Whether it’s a raisin or a piece of toast, we can slowly experience all aspects of savoring our food. There are so many flavors and textures that go unnoticed when we eat mindlessly. What does that toast feel like between your fingers? Smell it. Notice the tiny holes and grains in the surface. Take a tiny bite and notice how it brushes against your tongue, crunches under your teeth, breaks apart and dissolves, and slides down your throat. It may take you half an hour just to eat that piece of toast! The point is to slow down and stay present with your food. No you don't need to be a foodie, but I urge you to not take the food or the experience of eating for granted.
When we drive mindlessly all sorts of scary things happen. The least of which might be slamming on the brakes in the nick of time. It’s just so easy to get lost in the thoughts of our day’s obligations or concern ourselves with the lives of the drivers around us: “How dare he!” “What a jerk!” “Ooh, donuts!”

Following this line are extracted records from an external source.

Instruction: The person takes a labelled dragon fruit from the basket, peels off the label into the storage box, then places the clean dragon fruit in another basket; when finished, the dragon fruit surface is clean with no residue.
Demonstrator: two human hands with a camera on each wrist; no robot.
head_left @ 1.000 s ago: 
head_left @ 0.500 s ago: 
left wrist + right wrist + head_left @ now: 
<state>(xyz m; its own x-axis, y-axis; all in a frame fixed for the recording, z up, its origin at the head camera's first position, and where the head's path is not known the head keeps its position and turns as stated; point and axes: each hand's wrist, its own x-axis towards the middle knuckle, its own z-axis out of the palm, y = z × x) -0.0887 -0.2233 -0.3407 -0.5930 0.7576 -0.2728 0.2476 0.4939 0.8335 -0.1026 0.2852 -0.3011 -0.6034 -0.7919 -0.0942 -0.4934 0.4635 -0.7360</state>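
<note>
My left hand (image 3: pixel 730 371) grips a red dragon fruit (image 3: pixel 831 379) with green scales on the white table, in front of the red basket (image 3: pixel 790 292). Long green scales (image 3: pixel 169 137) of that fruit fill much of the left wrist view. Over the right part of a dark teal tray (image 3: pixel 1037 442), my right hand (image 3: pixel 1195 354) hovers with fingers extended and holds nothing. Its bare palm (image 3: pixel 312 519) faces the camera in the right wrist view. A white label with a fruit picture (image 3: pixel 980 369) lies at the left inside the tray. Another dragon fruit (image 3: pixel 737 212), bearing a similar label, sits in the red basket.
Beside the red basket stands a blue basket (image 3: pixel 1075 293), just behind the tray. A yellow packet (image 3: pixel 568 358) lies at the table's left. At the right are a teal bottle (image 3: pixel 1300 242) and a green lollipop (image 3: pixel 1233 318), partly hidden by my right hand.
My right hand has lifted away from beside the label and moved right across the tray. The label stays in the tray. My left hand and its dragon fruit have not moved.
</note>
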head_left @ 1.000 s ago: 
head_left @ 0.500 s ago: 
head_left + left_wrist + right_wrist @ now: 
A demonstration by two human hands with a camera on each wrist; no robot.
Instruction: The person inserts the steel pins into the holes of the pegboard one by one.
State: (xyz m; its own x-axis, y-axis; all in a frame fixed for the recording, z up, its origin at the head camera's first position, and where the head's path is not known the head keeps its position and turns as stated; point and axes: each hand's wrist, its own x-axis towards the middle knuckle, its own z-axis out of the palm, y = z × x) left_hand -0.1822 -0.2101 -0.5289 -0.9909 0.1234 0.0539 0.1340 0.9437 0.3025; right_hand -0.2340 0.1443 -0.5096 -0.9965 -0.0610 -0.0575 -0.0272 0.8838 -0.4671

When we’re fully present in our vehicle, eyes on the road and minds on the drive, we are much safer and calmer drivers. As long as that other guy is driving safely, we don’t need to concern ourselves with his business. We can avoid bumper stickers and billboards because we know they don’t matter. We are not speeding, we are not digging our fingernails into the steering wheel, and our blood is not boiling with road rage.
We are letting all of that go by breathing deeply, staying present, and accepting that the outside world is outside of our control.
Did he just cut you off? Well, that moment has already passed. You can’t go back and prevent it and you won’t be teaching her a lesson by getting mad. Granted, this takes some practice. But if you’re a frustrated driver, you will have plenty of opportunity to do so.
You’re ready for the red-light meditation challenge…
Let’s say you pull up to a red light that lasts 60 seconds. That’s one minute you can fill with deep breathing and awareness. One minute that yesterday was filled with wiping up spilled coffee or cursing at traffic. Next time, consider it your 60-second timer. Red light starts the timer and green light stops it.
Kind of like a power nap, this is your power meditation. Just be present with your surroundings without judging them. And if you do get distracted, which you will, gently bring yourself back to the moment. Keep practicing. Let go of that frustration. You don’t have any control of other drivers but you have full control of how you will react (or non-react) toward them. Your thoughts do not control you and you are not your thoughts.
This exercise was adapted by my former professor Tom Holmes at Western Michigan University, from a story once told by Zen Buddhist monk, Thich Nhat Hanh. Always one to add a humorous spin on a story, Dr. Holmes concluded the exercise by telling students: If you close your eyes for too long while stopped at the red light and lose track of time, don’t worry, the person behind you will surely let you know when the light has turned green! Just breathe.